What you should do: Scan the listing for the word "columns", and copy out each line where it is found.
<<<<
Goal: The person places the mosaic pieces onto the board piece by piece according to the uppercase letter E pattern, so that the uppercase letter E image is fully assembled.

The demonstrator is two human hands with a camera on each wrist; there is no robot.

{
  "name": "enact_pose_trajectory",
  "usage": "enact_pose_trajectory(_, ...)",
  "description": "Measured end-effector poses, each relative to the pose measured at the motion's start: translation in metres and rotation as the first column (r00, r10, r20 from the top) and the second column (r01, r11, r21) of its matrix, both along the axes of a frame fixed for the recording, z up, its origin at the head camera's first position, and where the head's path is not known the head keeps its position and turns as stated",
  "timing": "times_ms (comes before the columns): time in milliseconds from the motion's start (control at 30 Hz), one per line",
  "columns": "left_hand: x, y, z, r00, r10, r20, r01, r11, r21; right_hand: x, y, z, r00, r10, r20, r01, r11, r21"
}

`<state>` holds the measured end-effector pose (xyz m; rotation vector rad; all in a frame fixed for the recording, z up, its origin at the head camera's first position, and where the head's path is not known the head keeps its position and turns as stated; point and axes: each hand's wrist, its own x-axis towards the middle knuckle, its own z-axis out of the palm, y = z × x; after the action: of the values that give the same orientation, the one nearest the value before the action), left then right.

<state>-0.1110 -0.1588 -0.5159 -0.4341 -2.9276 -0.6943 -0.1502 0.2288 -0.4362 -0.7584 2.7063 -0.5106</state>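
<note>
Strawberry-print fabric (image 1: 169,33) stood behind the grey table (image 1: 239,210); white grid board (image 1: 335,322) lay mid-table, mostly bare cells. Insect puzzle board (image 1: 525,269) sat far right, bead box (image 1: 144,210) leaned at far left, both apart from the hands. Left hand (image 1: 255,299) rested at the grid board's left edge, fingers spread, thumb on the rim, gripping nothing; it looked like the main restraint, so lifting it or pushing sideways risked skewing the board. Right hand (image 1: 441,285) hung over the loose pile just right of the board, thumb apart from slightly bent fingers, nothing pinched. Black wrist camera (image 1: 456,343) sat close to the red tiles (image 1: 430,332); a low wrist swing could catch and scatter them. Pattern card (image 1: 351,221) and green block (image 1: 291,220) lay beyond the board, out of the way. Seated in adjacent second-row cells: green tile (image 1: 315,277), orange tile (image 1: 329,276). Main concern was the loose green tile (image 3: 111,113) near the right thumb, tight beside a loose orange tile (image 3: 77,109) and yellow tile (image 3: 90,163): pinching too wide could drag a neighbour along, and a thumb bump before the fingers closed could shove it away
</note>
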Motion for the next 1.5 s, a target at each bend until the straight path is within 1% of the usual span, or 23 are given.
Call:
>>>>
Task output:
  "timing": "times_ms (comes before the columns): time in milliseconds from the motion's start (control at 30 Hz), one per line",
  "columns": "left_hand: x, y, z, r00, r10, r20, r01, r11, r21; right_hand: x, y, z, r00, r10, r20, r01, r11, r21"

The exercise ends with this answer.